## ABOUT THIS EXERCISE
Please copy the data exactly as it stands, minus the images.
*** Opening of COLLECTED DATA ***
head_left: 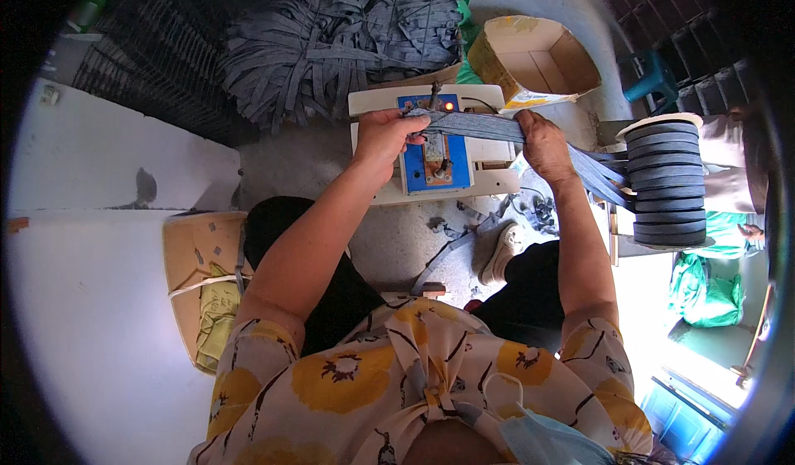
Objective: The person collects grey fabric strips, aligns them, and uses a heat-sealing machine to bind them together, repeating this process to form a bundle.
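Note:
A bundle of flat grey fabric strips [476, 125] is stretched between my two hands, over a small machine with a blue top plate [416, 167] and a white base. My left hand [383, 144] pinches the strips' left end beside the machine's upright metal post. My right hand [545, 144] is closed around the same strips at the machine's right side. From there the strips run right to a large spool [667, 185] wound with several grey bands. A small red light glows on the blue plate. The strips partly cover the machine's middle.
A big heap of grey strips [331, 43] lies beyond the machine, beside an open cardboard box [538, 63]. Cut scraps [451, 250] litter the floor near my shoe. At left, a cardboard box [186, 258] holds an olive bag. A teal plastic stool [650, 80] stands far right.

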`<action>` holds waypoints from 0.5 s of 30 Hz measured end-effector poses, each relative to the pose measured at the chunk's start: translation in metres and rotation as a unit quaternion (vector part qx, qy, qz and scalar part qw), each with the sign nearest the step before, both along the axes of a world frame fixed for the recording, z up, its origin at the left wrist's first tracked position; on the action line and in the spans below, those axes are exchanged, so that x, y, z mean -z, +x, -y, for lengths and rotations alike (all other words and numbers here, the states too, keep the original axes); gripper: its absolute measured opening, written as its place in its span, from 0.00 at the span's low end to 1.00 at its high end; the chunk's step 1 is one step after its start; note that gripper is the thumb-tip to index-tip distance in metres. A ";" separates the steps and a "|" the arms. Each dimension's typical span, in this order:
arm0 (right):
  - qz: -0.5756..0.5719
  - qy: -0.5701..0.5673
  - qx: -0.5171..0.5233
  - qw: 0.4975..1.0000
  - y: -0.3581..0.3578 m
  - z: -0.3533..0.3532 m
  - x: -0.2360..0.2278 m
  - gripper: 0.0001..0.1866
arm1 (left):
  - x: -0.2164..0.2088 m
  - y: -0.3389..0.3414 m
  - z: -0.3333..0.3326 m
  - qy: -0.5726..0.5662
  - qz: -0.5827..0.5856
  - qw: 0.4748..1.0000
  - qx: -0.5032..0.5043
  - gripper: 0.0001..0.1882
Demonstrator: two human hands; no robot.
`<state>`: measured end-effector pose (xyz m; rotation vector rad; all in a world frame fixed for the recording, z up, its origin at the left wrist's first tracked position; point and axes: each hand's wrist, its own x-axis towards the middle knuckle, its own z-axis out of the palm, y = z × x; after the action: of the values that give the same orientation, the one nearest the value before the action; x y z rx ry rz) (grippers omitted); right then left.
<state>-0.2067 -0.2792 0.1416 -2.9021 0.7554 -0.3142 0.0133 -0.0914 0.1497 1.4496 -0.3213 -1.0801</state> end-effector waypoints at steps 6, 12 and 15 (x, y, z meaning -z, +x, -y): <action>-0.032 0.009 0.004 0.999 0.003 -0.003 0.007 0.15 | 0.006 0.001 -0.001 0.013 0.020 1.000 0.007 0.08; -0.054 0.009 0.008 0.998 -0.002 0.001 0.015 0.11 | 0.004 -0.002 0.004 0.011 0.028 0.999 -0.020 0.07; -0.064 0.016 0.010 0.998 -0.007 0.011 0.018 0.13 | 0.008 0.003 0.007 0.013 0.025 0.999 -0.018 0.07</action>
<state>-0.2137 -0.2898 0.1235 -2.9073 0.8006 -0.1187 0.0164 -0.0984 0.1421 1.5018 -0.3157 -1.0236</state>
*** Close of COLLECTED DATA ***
## FINAL ANSWER
head_left: 
Objective: The person collects grey fabric strips, aligns them, and uses a heat-sealing machine to bind them together, repeating this process to form a bundle.
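Note:
A bundle of flat grey fabric strips [476, 125] is stretched between my two hands, over a small machine with a blue top plate [416, 167] and a white base. My left hand [383, 144] pinches the strips' left end beside the machine's upright metal post. My right hand [545, 144] is closed around the same strips at the machine's right side. From there the strips run right to a large spool [667, 185] wound with several grey bands. A small red light glows on the blue plate. The strips partly cover the machine's middle.
A big heap of grey strips [331, 43] lies beyond the machine, beside an open cardboard box [538, 63]. Cut scraps [451, 250] litter the floor near my shoe. At left, a cardboard box [186, 258] holds an olive bag. A teal plastic stool [650, 80] stands far right.
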
`<action>` holds waypoints from 0.5 s of 30 Hz measured end-effector poses, each relative to the pose measured at the chunk's start: translation in metres and rotation as a unit quaternion (vector part qx, qy, qz and scalar part qw), each with the sign nearest the step before, both along the axes of a world frame fixed for the recording, z up, its origin at the left wrist's first tracked position; on the action line and in the spans below, those axes are exchanged, so that x, y, z mean -z, +x, -y, for lengths and rotations alike (all other words and numbers here, the states too, keep the original axes); gripper: its absolute measured opening, written as its place in its span, from 0.00 at the span's low end to 1.00 at its high end; the chunk's step 1 is one step after its start; note that gripper is the thumb-tip to index-tip distance in metres. A ";" separates the steps and a "|" the arms. Each dimension's typical span, in this order:
arm0 (right):
  - qz: -0.5756..0.5719
  - qy: -0.5701..0.5673
  - qx: -0.5171..0.5233
  - qw: 0.4975..1.0000
  - y: -0.3581..0.3578 m
  - z: -0.3533..0.3532 m
  - x: -0.2360..0.2278 m
  - gripper: 0.0001..0.1866
arm1 (left):
  - x: -0.2164..0.2088 m
  - y: -0.3389..0.3414 m
  - z: -0.3333..0.3326 m
  - qy: -0.5726..0.5662
  - qz: -0.5827..0.5856
  - qw: 0.4748..1.0000
  - qx: -0.5032..0.5043
  - gripper: 0.0001..0.1882
Demonstrator: two human hands; no robot.
`<state>`: measured end-effector pose (xyz m; rotation vector rad; all in a world frame fixed for the recording, z up, its origin at the left wrist's first tracked position; point and axes: each hand's wrist, its own x-axis towards the middle knuckle, its own z-axis out of the palm, y = z × x; after the action: of the values that give the same orientation, the one nearest the value before the action; x y z rx ry rz) (grippers omitted); right then left.
<state>-0.2067 -0.2792 0.1416 -2.9021 0.7554 -0.3142 0.0133 -0.0914 0.1497 1.4496 -0.3213 -1.0801</state> end-effector waypoints at steps 6, 12 and 15 (x, y, z meaning -z, +x, -y): <action>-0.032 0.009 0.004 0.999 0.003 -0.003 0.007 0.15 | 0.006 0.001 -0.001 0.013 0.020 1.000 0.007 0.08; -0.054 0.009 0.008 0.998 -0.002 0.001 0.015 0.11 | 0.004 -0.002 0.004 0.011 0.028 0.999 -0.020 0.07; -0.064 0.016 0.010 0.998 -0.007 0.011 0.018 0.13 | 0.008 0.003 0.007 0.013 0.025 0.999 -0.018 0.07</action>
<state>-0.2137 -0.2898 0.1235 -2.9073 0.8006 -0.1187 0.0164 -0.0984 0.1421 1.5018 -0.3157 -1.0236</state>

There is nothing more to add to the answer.